Keywords: hematology, supplemental toxicity, myoglubineuria, hemodialysis, foot drop, renal failure, pre-workout, creatine, protein supplements, rhabdomyolysis
Introduction
In the fitness and bodybuilding communities, the utilization of steroids along with dietary supplements like protein powders is a common strategy aimed at augmenting muscle mass and enhancing strength [1]. The principal supplements are whey isolate protein, creatine, and vitamins [2]. Reported side effects of those supplements include exercise-induced acute renal failure, rhabdomyolysis, and gastrointestinal disturbances [3]. Increased dietary protein intake can potentially have a severe impact on renal function, causing glomerular hyperfiltration with elevated glomerular filtration rate (GFR) renal flow and increased proteinuria [3,4]. It can lead to an acceleration of chronic kidney disease (CKD). In this context, we discuss the case of a 36-year-old male who experienced severe complications following the consumption of a creatine monohydrate-rich pre-workout supplement. This case serves as a cautionary tale about the possible risks associated with using exercise supplements and underscores the importance of their proper identification and management.
Case presentation
A 36-year-old male with hypertension and a history of renal stones was admitted to the ICU, presenting with progressive weakness and numbness in both lower extremities, accompanied by pain and tenderness. Notably, no saddle anesthesia or urinary or fecal incontinence was reported. The patient described the leg pain as "electric," originating from the left anterior hip and radiating to the foot, which was alleviated by rest and reduced by analgesics such as non-steroidal anti-inflammatory drugs (NSAIDs).
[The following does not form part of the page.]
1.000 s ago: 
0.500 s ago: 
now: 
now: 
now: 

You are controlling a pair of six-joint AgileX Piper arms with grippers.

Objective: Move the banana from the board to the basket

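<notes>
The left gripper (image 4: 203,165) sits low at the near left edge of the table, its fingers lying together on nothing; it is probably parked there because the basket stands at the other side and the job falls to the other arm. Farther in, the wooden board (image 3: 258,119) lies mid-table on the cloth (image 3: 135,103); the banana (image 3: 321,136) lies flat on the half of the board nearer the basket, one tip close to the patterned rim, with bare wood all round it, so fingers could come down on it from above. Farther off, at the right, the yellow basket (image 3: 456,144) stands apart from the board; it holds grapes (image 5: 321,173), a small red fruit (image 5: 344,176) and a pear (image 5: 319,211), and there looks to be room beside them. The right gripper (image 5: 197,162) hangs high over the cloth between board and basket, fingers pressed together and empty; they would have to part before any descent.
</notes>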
Difficulty in walking was attributed to the pain. His lifestyle included occasional smoking and alcohol consumption, and he had been employed as a painter since relocating to New York a year ago. He maintained a regular exercise regimen and had been consuming a pre-workout supplement for the past two months, denying any excessive exercise or anabolic steroid use. Physical examination revealed normal vital signs, left foot drop, pitting edema, and diminished strength in the left lower extremity.
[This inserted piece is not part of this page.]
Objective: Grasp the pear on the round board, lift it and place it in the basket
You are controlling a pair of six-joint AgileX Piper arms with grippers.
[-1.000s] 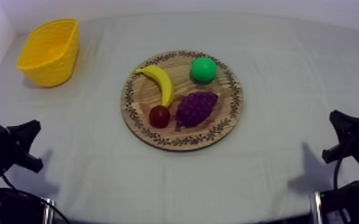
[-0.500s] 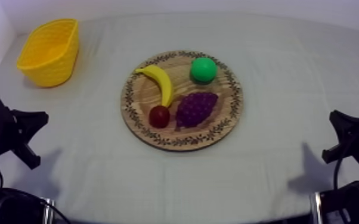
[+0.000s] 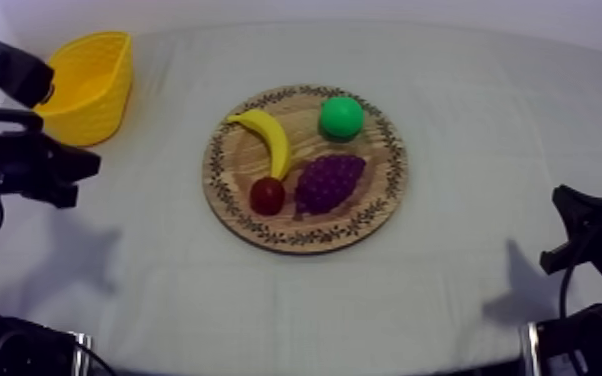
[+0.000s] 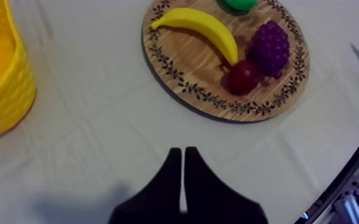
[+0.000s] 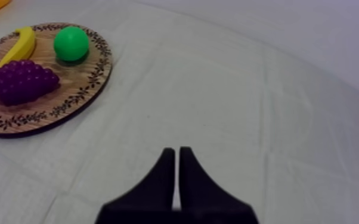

The initial laboratory diagnostics revealed acute renal failure, elevated liver enzymes, increased serum creatine kinase (CK), and several acid-base imbalances, including pronounced hyperkalemia and anion gap metabolic acidosis, detailed in Table 1. The patient received therapy for hyperkalemia, IV crystalloid fluids, and high-dose dexamethasone for suspected foot drop. Computed tomography (CT) delineated anterolisthesis, lumbosacral spondylosis, moderate bilateral neural foraminal narrowing at the L5 nerve exits, and thoracic Scheuermann's disease. An exhaustive workup employing CT and magnetic resonance imaging (MRI) scans excluded spinal abscesses, cauda equina syndrome, transverse myelitis, stroke, and aortic dissection. MRI findings confirmed moderate foraminal narrowing and significant muscle strain, evidenced by bilateral edema in posterior paraspinal and pelvic muscles, depicted in Figure 1. Ultrasound examination for deep venous thrombosis in the lower extremities returned negative results.
Table 1. Summary of laboratory investigations.
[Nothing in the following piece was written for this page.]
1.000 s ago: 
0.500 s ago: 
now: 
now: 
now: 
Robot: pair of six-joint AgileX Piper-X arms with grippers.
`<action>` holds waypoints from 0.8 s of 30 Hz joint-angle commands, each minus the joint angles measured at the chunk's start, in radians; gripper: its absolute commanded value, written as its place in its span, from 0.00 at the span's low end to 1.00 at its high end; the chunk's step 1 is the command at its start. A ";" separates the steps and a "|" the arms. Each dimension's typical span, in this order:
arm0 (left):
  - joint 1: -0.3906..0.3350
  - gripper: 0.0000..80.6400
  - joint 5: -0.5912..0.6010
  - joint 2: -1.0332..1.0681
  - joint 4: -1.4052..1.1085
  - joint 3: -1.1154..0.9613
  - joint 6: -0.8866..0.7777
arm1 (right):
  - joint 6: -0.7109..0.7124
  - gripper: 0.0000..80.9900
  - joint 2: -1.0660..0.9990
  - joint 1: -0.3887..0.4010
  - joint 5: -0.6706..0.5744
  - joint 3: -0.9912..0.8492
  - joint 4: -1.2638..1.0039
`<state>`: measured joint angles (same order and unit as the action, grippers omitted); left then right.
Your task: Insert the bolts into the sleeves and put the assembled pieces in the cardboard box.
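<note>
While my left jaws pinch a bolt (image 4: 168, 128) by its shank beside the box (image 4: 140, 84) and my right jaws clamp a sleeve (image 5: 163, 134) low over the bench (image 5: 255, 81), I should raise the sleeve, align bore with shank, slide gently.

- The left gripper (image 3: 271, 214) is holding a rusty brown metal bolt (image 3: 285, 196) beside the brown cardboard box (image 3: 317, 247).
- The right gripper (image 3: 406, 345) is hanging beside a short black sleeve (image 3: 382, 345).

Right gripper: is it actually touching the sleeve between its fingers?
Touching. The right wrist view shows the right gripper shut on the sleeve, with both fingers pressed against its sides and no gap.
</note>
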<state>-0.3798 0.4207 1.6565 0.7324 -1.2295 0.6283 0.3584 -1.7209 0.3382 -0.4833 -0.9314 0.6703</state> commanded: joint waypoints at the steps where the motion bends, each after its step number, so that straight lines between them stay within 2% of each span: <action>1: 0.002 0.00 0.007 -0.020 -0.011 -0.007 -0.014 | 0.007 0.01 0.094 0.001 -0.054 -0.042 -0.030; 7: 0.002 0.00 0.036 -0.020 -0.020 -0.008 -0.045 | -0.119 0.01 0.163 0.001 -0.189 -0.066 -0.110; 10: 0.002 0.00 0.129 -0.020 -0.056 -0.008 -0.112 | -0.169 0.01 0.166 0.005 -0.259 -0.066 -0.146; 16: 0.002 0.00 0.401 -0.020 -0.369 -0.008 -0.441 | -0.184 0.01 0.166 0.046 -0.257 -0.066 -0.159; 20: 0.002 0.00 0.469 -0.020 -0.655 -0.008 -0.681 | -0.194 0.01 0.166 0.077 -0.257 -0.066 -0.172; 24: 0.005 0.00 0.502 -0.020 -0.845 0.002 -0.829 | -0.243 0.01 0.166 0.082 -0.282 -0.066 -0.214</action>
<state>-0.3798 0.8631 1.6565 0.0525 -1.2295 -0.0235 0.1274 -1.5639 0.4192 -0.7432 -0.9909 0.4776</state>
BUN: blood urea nitrogen; INR: international normalised ratio; PT: prothrombin time; ANA: antinuclear antibody; SS-A AB: Sjögren's-syndrome-related antigen A autoantibodies; SS-B AB: Sjögren's-syndrome-related antigen B autoantibodies
| Laboratory Test | Admission | After Hemodialysis | Discharge | Reference Values |
| Serum Sodium | 131 | 140 | 135 | 135-145 mEq/L |
| Serum Potassium | 7.3 | 4.8 | 4.9 | 3.5-5.0 mEq/L |
| Serum Creatinine | 4.9 | 3.8 | 1.8 | 0.50-1.10 mg/dl |
| BUN | 50.0 | 43 | 42 | 8.0-26.0 mg/dl |
| Calcium | 8.3 | 9.6 | 8.8 | 8.5-10.5 mg/dl |
| Aspartate Transaminase, Serum | 2168 | 560 | 37 | 9-48 unit/L |
| Alanine Aminotransferase, Serum | 501 | 251 | 47 | 5-40 unit/L |
| Hemoglobin | 19.4 | 11.7 | 10.1 | 12-16g/dl |
| White Blood Cell Count | 17.6 | 11.8 | 7.2 | 4.8-10.8k/ul |
| Platelet Count | 315 | 192 | 416 | 150-400 k/ul |
| PT | 11.7 | 13.7 | 13.6 | 9.9-13.3 seconds |
| INR | 1.01 | 1.18 | 1.17 | 0.85-1.14 |
| Serum Creatine Kinase | 84983 | 16472 | 495 | 20-200 units/L |
| Alkaline Phosphatase, serum | 116 | 43 | 57 | 53-128 units/L |
| ANA | 1:40 | Negative | ||
| Vitamin B12 | 203 | 243-894 pg/ml | ||
| Thyroid Stimulating Hormone | 0.28 | 0.40-4.50 Miu/l | ||
| T4 | 1.03 | 0.80-2 ng/dl | ||
| Complement 3 | 210 | 90-150mg/dl | ||
| Complement 4 | 52 | 16-47mg/dl | ||
| C- Reactive Protein | 36 | <5 mg/l | ||
| HIV 1/2/O Antibody | Non-reactive | |||
| Myeloperoxidase | <1.0 | <1 AI | ||
| Parathyroid Hormone | 57 | 10-65 pg/ml | ||
| Proteinase-3 Antibody | 57.50 | <1 AI | ||
| SS-A AB | <1.0 | <1 Negative AI | ||
| SS-B AB | <1.0 | <1 Negative AI | ||
| Anti-Jo antibody | negative | <1 Negative AI | ||
| Anti-centromere Antibody | negative | <1 Negative AI |
Figure 1. MRI of the lower extremity showing focal areas of intramuscular edema, including the lower lumbar spine posterior paraspinal musculature and bilateral pelvic musculature (left greater than right), concerning infectious myositis versus significant muscle strain.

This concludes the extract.